Opened 7 years ago

Closed 7 years ago

Last modified 7 years ago

#2062 closed task (fixed)

bind10-showtech initial version

Reported by: shane Owned by: muks
Priority: medium Milestone: Sprint-20120703
Component: Unclassified Version:
Keywords: Cc:
CVSS Scoring: Parent Tickets:
Sensitive: no Defect Severity: N/A
Sub-Project: Core Feature Depending on Ticket: bind10-showtech
Estimated Difficulty: 5 Add Hours to Ticket: 0
Total Hours: 3.63 Internal?: no

Description

We need to build an initial bind10-showtech utility. A proposal about the contents is on the ShowTech page.

This could be a Python script, or a shell script, as appropriate. Much of the output will be unavoidably system dependent, however some can and should come from standard BIND 10 installation (for example, we need to put config.log in a place where it can be found after installation).

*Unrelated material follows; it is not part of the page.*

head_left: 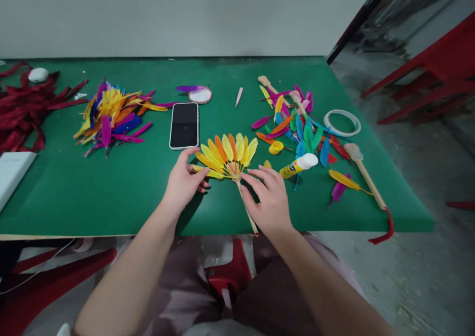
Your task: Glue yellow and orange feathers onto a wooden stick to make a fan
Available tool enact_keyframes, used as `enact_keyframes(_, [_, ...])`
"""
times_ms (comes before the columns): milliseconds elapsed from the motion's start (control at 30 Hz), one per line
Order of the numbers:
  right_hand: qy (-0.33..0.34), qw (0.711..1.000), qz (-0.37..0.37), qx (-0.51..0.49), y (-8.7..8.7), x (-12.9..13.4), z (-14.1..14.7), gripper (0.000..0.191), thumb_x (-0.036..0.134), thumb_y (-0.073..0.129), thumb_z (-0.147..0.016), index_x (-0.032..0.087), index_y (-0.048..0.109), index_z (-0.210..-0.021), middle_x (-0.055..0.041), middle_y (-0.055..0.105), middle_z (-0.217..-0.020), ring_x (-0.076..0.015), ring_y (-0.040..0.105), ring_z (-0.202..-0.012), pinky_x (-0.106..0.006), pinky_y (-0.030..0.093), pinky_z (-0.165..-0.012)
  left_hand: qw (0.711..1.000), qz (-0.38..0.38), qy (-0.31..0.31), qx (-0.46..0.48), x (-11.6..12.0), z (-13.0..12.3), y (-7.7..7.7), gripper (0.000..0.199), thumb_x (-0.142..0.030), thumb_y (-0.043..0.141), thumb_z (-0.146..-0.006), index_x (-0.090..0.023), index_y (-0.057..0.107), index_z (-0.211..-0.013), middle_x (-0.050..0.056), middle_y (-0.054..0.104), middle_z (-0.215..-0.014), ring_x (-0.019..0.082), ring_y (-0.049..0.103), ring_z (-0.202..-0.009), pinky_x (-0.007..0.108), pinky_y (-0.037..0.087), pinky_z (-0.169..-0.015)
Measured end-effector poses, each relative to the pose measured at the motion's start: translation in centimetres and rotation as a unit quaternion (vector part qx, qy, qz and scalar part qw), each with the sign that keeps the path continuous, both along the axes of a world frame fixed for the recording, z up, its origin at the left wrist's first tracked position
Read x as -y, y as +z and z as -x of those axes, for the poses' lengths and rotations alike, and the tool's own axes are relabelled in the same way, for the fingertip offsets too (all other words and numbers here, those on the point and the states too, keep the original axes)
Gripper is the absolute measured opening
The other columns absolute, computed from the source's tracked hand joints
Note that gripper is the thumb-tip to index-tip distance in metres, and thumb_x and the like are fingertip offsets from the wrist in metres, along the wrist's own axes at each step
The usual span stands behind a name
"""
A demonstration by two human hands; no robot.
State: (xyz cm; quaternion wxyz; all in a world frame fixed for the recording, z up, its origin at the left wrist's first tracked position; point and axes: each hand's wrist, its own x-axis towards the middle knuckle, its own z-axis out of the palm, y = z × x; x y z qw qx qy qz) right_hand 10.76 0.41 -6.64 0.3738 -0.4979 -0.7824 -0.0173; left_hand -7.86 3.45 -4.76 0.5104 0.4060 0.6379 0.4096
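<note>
A fan of yellow and orange feathers (228, 150) lies spread on the table, its quills meeting at the top of a thin wooden stick (245, 202). At its left side my left hand (185, 180) pinches a yellow feather (213, 173) between thumb and fingers. My right hand (267, 197) closes its fingertips on the hub where quills and stick join. Right of that hand, a yellow glue stick (293, 168) with a white end lies tilted. Its likely cap, a small yellow cup (275, 148), sits just behind.
A smartphone (184, 125) lies behind my left hand. Mixed feather piles lie left (115, 113) and right (304, 128), near a tape roll (342, 123) and another wooden stick (369, 180). Dark red ribbon strips (25, 108) cover the far left. The green table's (111, 197) front edge is close to me.
</note>
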Motion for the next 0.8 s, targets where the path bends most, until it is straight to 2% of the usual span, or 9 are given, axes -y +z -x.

ISC's support was asked for the most important information in a DHCP context, and have said the most important information is:

  • OS and version
  • dhcpd.conf file (or BIND 10 configuration in our case)
  • Lease file (zone contents in our case)
  • Log information
  • List of network interfaces
  • core file (if it crashed)

Since configuration and zone contents can both be quite big, probably we can leave those out of the initial version. Perhaps these can be added later with something like "bind10-showtech --with-zone-contents" and "bind10-showtech --with-full-config".

Subtickets

Change History (17)

comment:1 Changed 7 years ago by jinmei

I suggest for the initial version we only have some small number
of items (with the base framework) so the development and review
are "bitable".

comment:2 Changed 7 years ago by shane

  • Estimated Difficulty changed from 0 to 5
  • Milestone changed from Next-Sprint-Proposed to Sprint-20120703

We agreed on the sprint planning session that this ticket would only include creating the initial bind10-showtech program, as well as a very minimal set of information that it provides. Additional information will be added later via separate tickets.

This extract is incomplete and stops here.